Sergio Martinez asks in his essay: Could Euro Zone’s GDPR serve as a multilateral regulatory framework on cross-border data flows? In a rapidly evolving world with increasing disruptive technologies, multiple stakeholders across nations, industries and sectors are confronting growing societal demands about the need for ethics and regulatory frameworks on cross-border data flows (CBDFs). What does this mean and how to get started? These and many more are pressing questions facing policy-makers in multilateral forums with the aims of addressing recent quantifiable impacts of digital trade—a trade dimension comprising the global exchanges of emerging technologies, e.g., data flows, e-commerce, in late twenty and early twenty first centuries. While trade agreements and regional regulatory frameworks have intended to dictate principles, norms and rules for several concerns around CBDFs, institutional efforts for setting up an inclusive, multilateral framework are still lacking in the policy arena. With this motivation, the present paper illustrates the case of Euro Zone’s General Data Protection Regulation (GDPR) as the most comprehensive legal instrument up to date that might potentially guide initial policy discussions around the so needed multilateral regulatory and ethical framework on CBDFs.

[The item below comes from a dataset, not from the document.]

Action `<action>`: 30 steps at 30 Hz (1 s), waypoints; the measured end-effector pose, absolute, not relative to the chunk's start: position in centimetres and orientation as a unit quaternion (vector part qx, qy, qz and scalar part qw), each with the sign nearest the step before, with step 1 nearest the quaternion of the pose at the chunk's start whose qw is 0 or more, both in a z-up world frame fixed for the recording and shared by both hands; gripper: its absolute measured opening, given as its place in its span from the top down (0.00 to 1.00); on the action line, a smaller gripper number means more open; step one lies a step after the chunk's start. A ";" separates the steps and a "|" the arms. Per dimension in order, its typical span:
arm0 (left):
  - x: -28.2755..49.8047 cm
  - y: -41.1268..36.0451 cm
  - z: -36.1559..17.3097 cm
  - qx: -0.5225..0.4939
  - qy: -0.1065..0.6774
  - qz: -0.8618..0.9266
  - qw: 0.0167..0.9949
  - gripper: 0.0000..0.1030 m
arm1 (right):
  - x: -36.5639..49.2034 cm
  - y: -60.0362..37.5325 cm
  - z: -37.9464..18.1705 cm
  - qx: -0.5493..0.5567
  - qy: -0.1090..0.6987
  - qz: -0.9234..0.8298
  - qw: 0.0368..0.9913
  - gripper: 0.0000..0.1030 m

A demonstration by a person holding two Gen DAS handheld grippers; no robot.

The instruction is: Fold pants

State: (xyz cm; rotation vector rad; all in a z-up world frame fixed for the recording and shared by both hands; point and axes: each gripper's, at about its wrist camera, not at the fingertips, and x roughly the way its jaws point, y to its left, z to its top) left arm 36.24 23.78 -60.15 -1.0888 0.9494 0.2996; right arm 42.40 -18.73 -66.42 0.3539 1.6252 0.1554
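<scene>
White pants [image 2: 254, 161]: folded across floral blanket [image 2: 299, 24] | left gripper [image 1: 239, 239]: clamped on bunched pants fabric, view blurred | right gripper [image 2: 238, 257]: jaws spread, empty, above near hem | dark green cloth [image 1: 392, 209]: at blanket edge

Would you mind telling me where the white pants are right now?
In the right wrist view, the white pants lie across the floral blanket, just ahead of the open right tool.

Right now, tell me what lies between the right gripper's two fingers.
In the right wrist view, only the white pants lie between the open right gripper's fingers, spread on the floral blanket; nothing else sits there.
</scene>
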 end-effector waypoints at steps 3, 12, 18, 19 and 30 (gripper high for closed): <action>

The issue of The Business and Public Administration Studies Journal concludes with another important study by Marc Castillo and Maxwell Schriner. The study is titled: As long as it can: Uruguayan resilience in times of COVID-19. The authors take a closer look at Uruguay in this current, unprecedented COVID 19 era. Public health infrastructure has assumed a distinct advantage in pandemic response effectiveness. Uruguay is experiencing a COVID mortality rate that is significantly lower than the Latin American average; businesses reopened as early as June, 2020. This, in result of a long time commitment to mutual trust between the citizens and the government. Even though through the beginning of 2021, there has been an uptick in COVID cases Uruguay has managed to curtail the pandemic once more at the time of this publication in September, 2021. Their research focuses on the historical context that has enabled this collective national trust. It has become paramount to combating the COVID pandemic, along with the success of the domestic market, and the opportunity the nation has to diversify its exports for better economic performance.